The change that has taken place deeply affects the Rector. He is in tears at the thought of it. "Now that the golden chain is broken, which then bound the disciples in one holy brotherhood, the glory and the strength are departed. Primitive piety, primitive zeal, primitive love, primitive self-denial, primitive labors, and primitive missions, with their thousand converts to the faith, where are they now to be found? We ask, but there comes no answer." No: none, if the author is addressing the daughter of the Anglican church in America, that has never broken the unity of the church, with these high questionings. We know not where in the action of "the church of the United States," we can find those several primitives-that zeal-that love-those missions with their thousand converts to the faith. But if his interrogatories have a wider bearing than this, and include those who have broken the unity of the church-those whose ancestors left the Episcopal communion and built conventicles; we can point him to some of these schismatics, some who have been unchurched, and left only to the uncovenanted mercies of God-some who, with the Bible only as their "Guide," have manifested something of the zeal and love of the early Christians-who have sent out their hundreds of missionaries, and have gathered their thousand converts to the faith. But we must not interrupt the Rector. "What is the strong hold of all the opposing powers of the gospel? The disunion and the strife of Christians! Why does the work of the conversion of the heathen advance so

slowly? Because the strength of Christendom is frittered away by division, and because their intestine feuds are transferred, as they must of necessity be while they exist, to distant shores along with those who repair thither to tell the benighted savage of his misery and danger, and of the way of relief and escape which has been provided by the Saviour." There is much truth no doubt in all this, but the difficulty is not exactly what our author imagines it to be. The objection to Christianity does not arise from the mere existence of denominational differences, where they are not allowed to disturb the harmony of intercommunion. It is truly a fearful hinderance, however, when one denomination assumes to be the church, and speaks of all others who do not conform to its forms and ceremonies as separatists and schismatics, and leaves them to the uncovenanted mercies of God. This creates the difficulty. When the world sees Christians making more of the shell than of the nut which it contains,-more of forms and ceremonies than of love to God and good will to man; it will feel that there is nothing in religion-nothing but shell and forms.

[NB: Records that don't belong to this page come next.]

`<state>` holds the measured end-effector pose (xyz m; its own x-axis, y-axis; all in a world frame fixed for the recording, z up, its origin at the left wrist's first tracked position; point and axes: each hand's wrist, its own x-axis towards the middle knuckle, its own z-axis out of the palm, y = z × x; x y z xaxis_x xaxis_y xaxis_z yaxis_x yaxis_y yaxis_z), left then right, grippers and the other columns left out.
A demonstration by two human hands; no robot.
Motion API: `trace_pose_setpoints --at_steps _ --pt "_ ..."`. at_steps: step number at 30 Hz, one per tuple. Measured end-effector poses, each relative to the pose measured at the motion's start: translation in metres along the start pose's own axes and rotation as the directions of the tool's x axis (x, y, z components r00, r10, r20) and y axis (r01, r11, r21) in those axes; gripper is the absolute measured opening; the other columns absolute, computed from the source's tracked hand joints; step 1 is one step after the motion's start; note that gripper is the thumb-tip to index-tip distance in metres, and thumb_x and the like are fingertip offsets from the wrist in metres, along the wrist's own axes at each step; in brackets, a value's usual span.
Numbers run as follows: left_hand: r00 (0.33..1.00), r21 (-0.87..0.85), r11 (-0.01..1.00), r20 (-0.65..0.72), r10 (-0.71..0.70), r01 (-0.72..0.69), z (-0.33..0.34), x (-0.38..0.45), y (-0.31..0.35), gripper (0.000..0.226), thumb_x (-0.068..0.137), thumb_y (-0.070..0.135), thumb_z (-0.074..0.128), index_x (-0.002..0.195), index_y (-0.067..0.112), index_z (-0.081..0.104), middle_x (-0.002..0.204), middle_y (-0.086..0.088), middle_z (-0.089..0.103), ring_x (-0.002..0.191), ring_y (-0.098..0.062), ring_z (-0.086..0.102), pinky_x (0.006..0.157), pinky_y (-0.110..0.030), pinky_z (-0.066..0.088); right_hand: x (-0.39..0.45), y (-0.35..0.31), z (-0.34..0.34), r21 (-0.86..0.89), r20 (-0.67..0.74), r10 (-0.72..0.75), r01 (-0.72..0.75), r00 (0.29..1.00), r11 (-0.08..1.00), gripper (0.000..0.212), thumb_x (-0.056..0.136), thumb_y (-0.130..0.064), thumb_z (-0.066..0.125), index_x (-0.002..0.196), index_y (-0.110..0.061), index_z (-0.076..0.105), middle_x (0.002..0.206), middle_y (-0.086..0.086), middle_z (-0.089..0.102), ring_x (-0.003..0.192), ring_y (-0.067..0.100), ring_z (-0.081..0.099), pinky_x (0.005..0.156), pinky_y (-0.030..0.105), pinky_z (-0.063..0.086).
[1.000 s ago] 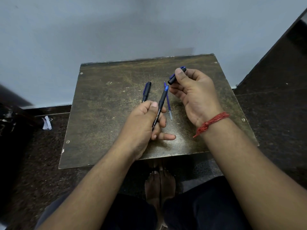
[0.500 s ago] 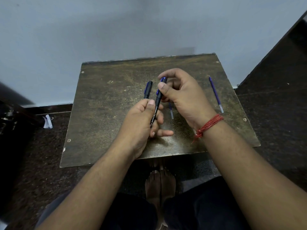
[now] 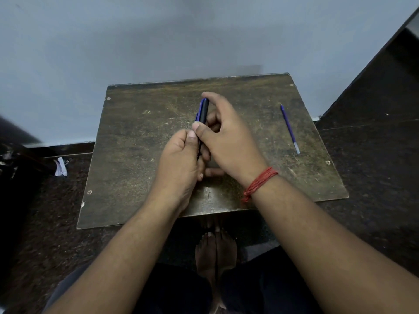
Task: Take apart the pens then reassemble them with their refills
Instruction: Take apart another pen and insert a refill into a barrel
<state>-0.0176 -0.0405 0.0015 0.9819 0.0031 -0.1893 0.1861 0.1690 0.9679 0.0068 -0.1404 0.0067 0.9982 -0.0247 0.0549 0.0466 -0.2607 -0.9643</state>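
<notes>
My two hands meet over the middle of the worn brown board (image 3: 136, 155) and hold one black pen (image 3: 203, 112) between them. My left hand (image 3: 179, 162) grips the lower barrel with its thumb on top. My right hand (image 3: 229, 139) holds the upper capped end, with the thumb on its side and the forefinger over its tip. A blue strip runs along the left side of that end. A loose blue refill (image 3: 289, 129) lies on the right part of the board, apart from both hands. Whatever lies under the hands is hidden.
The board stands against a pale wall, with dark floor on both sides. A scrap of white paper (image 3: 60, 167) lies on the floor to the left. My bare feet (image 3: 215, 250) show below the board's front edge.
My right hand came left from the board's right side and closed on the pen's upper end with the cap. The loose cap and refill near the middle are now covered by my hands.
</notes>
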Motion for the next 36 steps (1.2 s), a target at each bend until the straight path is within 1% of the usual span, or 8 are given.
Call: trace_pose_setpoints --at_steps 6,9,13,17,22,24,30,36 --pt "0.998 0.133 0.989 0.007 0.062 -0.063 -0.001 -0.004 -0.002 0.042 0.108 0.029 0.032 0.096 -0.008 0.047 0.044 -0.007 0.043 0.047 -0.028 0.037 0.042 -0.028 0.035 -0.003 -0.004 0.001 -0.036 -0.124 0.051 -0.056 0.991 0.998 0.015 0.090 -0.023 0.069 0.093 -0.020 0.054 0.079 -0.004 0.062 0.052 0.013 0.060 0.044 0.032 0.051" --pt "0.998 0.095 0.994 0.041 0.057 -0.061 0.003 -0.007 0.002 0.034 0.109 0.023 0.030 0.098 -0.004 0.048 0.051 -0.004 0.049 0.037 -0.019 0.034 0.042 -0.027 0.048 0.001 -0.006 -0.002 0.074 -0.164 0.051 -0.040 0.985 0.996 0.010 0.092 -0.020 0.067 0.093 -0.017 0.058 0.075 -0.005 0.062 0.052 0.012 0.059 0.048 0.032 0.049" --pt "0.993 0.107 0.991 0.098 0.065 -0.076 0.002 -0.010 0.003 0.026 0.107 0.023 0.034 0.101 0.007 0.053 0.067 -0.011 0.054 0.035 -0.006 0.037 0.056 -0.040 0.060 0.017 -0.003 -0.032 0.217 -0.364 0.060 0.021 0.929 0.976 0.002 0.094 -0.024 0.060 0.093 -0.022 0.060 0.076 -0.002 0.059 0.065 0.013 0.058 0.060 0.037 0.051" --pt "0.989 0.213 0.967 0.055 0.134 -0.143 -0.004 -0.010 0.008 0.023 0.106 0.025 0.038 0.103 0.008 0.054 0.071 -0.007 0.057 0.037 -0.004 0.049 0.059 -0.045 0.058 0.024 0.015 -0.071 -0.154 -0.453 -0.019 -0.058 0.891 0.986 0.004 0.094 -0.029 0.061 0.092 -0.026 0.060 0.077 -0.007 0.057 0.069 0.009 0.054 0.065 0.028 0.047" --pt "0.958 0.326 0.915 -0.078 0.275 -0.236 -0.019 0.000 0.009 0.013 0.104 0.022 0.045 0.099 0.018 0.056 0.068 0.003 0.060 0.052 -0.011 0.058 0.052 -0.031 0.056 0.028 0.034 -0.089 -0.557 -0.444 -0.064 -0.219 0.894 0.801 0.020 0.089 -0.041 0.060 0.086 -0.022 0.060 0.090 -0.001 0.063 0.092 0.026 0.060 0.082 0.042 0.052" --pt "0.947 0.334 0.912 -0.129 0.293 -0.237 -0.026 0.004 0.009 0.011 0.104 0.022 0.046 0.100 0.019 0.055 0.068 0.003 0.060 0.054 -0.015 0.058 0.055 -0.035 0.057 0.026 0.034 -0.090 -0.660 -0.395 -0.068 -0.232 0.916 0.714 0.024 0.092 -0.040 0.058 0.090 -0.017 0.062 0.095 0.004 0.064 0.101 0.032 0.057 0.086 0.043 0.049" --pt "0.942 0.299 0.926 -0.171 0.288 -0.228 -0.033 0.007 0.009 0.012 0.102 0.027 0.048 0.093 0.031 0.055 0.070 0.003 0.061 0.057 -0.026 0.061 0.059 -0.042 0.056 0.024 0.032 -0.086 -0.757 -0.370 -0.069 -0.258 0.926 0.600 0.024 0.094 -0.038 0.061 0.102 -0.016 0.058 0.103 0.005 0.068 0.107 0.031 0.054 0.089 0.042 0.045" --pt "0.946 0.310 0.926 -0.171 0.276 -0.214 -0.031 0.007 0.009 0.010 0.102 0.024 0.048 0.096 0.027 0.055 0.067 0.005 0.062 0.052 -0.016 0.060 0.066 -0.053 0.059 0.023 0.033 -0.084 -0.779 -0.362 -0.042 -0.277 0.931 0.562 0.025 0.093 -0.038 0.062 0.105 -0.016 0.059 0.105 0.004 0.068 0.107 0.030 0.055 0.089 0.041 0.042"
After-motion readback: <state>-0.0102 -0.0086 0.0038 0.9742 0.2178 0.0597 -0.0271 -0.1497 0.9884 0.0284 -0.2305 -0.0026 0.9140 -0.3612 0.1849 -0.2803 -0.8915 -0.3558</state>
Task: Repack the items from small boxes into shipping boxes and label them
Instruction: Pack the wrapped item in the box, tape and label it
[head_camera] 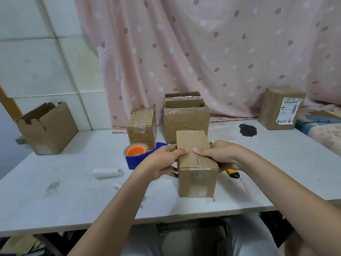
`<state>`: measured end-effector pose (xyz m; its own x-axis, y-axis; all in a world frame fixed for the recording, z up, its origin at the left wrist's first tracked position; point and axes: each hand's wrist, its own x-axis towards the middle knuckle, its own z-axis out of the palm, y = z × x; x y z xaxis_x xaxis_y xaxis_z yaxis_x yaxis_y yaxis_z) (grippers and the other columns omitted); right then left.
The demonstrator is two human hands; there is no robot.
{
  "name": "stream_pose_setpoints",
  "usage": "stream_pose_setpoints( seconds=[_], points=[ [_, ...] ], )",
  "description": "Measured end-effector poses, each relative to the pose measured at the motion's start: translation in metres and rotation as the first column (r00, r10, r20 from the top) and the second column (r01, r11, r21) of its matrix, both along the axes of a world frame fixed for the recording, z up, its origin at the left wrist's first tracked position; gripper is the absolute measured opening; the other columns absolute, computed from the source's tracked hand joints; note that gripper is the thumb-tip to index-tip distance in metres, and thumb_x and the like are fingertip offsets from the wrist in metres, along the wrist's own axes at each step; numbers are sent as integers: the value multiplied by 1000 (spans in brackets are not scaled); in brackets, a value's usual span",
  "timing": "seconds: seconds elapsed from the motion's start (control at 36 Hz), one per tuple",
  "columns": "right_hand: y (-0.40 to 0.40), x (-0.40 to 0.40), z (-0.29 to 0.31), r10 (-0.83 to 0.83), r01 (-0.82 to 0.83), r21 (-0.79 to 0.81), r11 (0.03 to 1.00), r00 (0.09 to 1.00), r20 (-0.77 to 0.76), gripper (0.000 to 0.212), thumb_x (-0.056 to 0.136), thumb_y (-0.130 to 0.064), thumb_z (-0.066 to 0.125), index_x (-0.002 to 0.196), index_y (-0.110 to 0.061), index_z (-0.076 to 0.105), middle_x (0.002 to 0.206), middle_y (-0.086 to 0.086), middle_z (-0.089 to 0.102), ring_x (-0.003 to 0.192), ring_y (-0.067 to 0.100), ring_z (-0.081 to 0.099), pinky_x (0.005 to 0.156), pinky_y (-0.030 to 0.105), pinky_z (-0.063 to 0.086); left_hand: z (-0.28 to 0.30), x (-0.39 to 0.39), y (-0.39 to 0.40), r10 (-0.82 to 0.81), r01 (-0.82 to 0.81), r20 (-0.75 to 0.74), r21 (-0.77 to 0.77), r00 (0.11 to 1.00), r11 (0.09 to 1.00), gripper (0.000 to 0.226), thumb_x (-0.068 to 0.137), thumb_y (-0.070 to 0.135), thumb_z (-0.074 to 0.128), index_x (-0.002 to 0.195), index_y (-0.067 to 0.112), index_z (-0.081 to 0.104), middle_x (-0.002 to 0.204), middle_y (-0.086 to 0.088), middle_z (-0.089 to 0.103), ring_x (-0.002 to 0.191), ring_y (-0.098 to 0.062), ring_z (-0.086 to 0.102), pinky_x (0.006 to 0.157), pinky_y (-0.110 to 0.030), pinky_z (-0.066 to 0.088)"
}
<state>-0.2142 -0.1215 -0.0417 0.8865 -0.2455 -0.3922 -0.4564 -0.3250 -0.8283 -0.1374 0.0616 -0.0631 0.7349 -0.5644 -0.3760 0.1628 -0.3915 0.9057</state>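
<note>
The small brown cardboard box (196, 163) stood upright near the front edge of the white worktop (55, 191), both hands on it. The left hand (162, 163) clasped its left wall, thumb pressed on the top flap; the right hand (221, 156) gripped the right wall, thumb at the centre seam. The fingers were wrapped firm round the box. It looked stiff-sided and light, the taped top a little slick. Best hold: opposite walls, low. The blue tape dispenser (138, 157) waited just beside it.

Brown boxes (196, 163); blue-orange tape dispenser (137, 156); pink leaf-print curtain (203, 52); yellow knife (232, 173).
</note>
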Motion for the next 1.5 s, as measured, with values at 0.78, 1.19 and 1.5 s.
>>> stream_pose_setpoints(
  seconds=[0.78,1.19,1.5],
  points=[
    [8,3,-7,-44,44,-17,999,998,50,42,91,-48,68,106,-9,66,82,6,76,67,20,74,54,28,56,-14,-19,-3,142,-135,76,-91,987,987,53,90,49,67,137,36,46,118,9,61,108,-16,61,100,-48,53],
    [-15,-14,-17,-207,193,355,915,978,3,34,104,-26,55,119,3,64,82,11,74,67,22,71,55,27,55,-14,-28,6,140,-169,-223,-117,965,979,57,99,44,55,149,21,42,136,-9,57,123,-32,57,100,-50,52],
    [-11,-17,-24,-160,142,157,977,981,106,46,106,-45,40,129,-11,62,90,10,66,74,25,58,67,30,53,-7,-32,-9,177,-179,149,3,973,984,62,93,39,68,144,31,34,126,0,53,107,-25,64,83,-47,61]
  ],
)
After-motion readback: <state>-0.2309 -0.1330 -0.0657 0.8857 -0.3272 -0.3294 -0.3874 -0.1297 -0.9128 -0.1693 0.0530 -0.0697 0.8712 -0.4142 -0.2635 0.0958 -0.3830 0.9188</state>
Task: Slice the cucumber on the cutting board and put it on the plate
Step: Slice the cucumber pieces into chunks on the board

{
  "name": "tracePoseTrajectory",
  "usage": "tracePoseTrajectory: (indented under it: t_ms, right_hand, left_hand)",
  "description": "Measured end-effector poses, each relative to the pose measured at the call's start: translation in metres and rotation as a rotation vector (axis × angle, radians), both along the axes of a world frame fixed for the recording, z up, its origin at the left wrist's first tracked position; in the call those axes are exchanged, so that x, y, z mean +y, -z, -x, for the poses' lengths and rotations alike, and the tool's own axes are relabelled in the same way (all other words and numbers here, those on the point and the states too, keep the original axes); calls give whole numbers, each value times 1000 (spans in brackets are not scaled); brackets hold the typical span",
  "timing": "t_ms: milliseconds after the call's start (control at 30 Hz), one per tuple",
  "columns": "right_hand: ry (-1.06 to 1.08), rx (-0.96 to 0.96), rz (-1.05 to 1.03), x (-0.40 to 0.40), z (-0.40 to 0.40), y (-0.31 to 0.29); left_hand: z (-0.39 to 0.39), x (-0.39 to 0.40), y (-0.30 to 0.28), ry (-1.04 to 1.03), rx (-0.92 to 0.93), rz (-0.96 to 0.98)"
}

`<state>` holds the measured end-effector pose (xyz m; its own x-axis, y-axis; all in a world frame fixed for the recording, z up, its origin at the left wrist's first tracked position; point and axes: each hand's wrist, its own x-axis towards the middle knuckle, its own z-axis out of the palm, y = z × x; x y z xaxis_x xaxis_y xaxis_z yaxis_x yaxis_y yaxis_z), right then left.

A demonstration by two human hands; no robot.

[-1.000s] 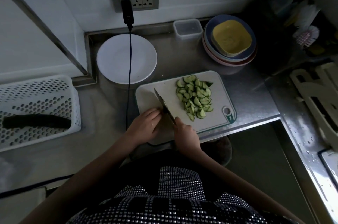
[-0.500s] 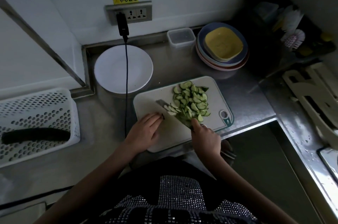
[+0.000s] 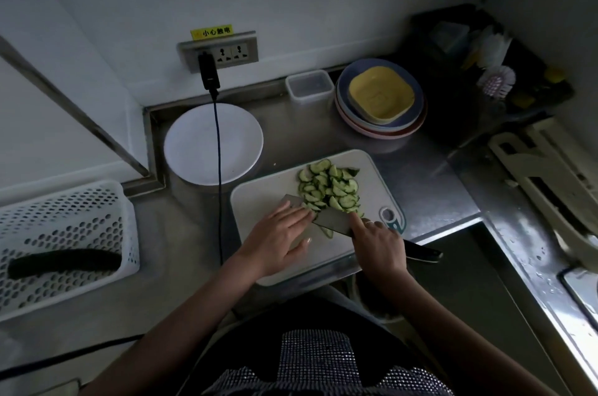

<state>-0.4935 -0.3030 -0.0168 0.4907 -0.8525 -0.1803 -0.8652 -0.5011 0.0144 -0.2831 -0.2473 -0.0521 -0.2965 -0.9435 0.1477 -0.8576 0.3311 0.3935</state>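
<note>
- We are standing at a dim steel counter tucked into a white-walled corner, looking down on a pale cutting board at its near edge.
- Our right hand is gripping the knife with fingers wrapped round the handle and the forefinger reaching onto the blade; our left hand is lying flat, fingers straight, its tips touching the blade's side.
- The cucumber slices are sitting in a heap on the board at about 12 o'clock from the blade, a few resting against it.
- We judge the cutting nearly done and the gathering beginning: we should be tilting the blade low, sliding it under the heap, and using the flat left palm as a guard so slices are not spilling off.
- The white plate is waiting bare at 10 o'clock from the board, just beside it.
- A black cable is hanging from the wall socket and crossing over the plate; it is lying right in the carry path, so we should be lifting over it.
- A white basket holding a second dark cucumber is sitting at 9 o'clock; stacked bowls and a clear tub are at 1 o'clock, out of the way.
</note>
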Motion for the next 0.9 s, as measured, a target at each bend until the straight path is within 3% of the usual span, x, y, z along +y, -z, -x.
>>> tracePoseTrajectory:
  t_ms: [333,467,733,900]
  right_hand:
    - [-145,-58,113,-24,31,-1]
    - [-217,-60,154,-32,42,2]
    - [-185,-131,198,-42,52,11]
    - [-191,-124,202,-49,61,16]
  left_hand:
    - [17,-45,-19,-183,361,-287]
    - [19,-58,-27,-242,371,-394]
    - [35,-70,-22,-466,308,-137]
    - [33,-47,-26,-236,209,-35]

And as to those intestine feuds being transferred to distant shores by missionaries, who go there to preach the gospel, we deny the assertion, so far as it respects the men sent out by the American and Presbyterian Boards. We stand between them and such a charge. We admit that these feuds are transferred to distant shores, but by whom is this done? Our missionaries are willing to labour in the same field with those of any other evangelical denomination, and harmoniously too. Who are they that refuse to do this? Who is it at Constantinople, that refuses to recognize the missionaries of the American Board as ministers of Christ? Who is it, in Jerusalem, where once the disciples of Jesus were all of one accord, that stands aloof from those faithful heralds of the gospel who proclaim the truth as it is in Jesus, taking care never to treat them as the ambassadors of Christ? Aye, and who is it, that in his travels of observation in the East, carries with him an "eucharistic apparatus," that he may not be under the necessity of either entirely omitting the sacrament of the Lord's supper, or of receiving its elements from the hands of one, on whose head prelacy has never laid its imposition? And who excited those jealousies, which have ruined the Nestorians? We hope the learned Rector will inform his people and the public on these points in the next edition of "the Guide.' 39 It will not do to say, as he does, that these things must be thus transferred, while they exist at home.

One

wrong cannot be an excuse for another. Denominational exclusiveness here is wicked, and its wickedness here is no reason why it should exist on heathen shores.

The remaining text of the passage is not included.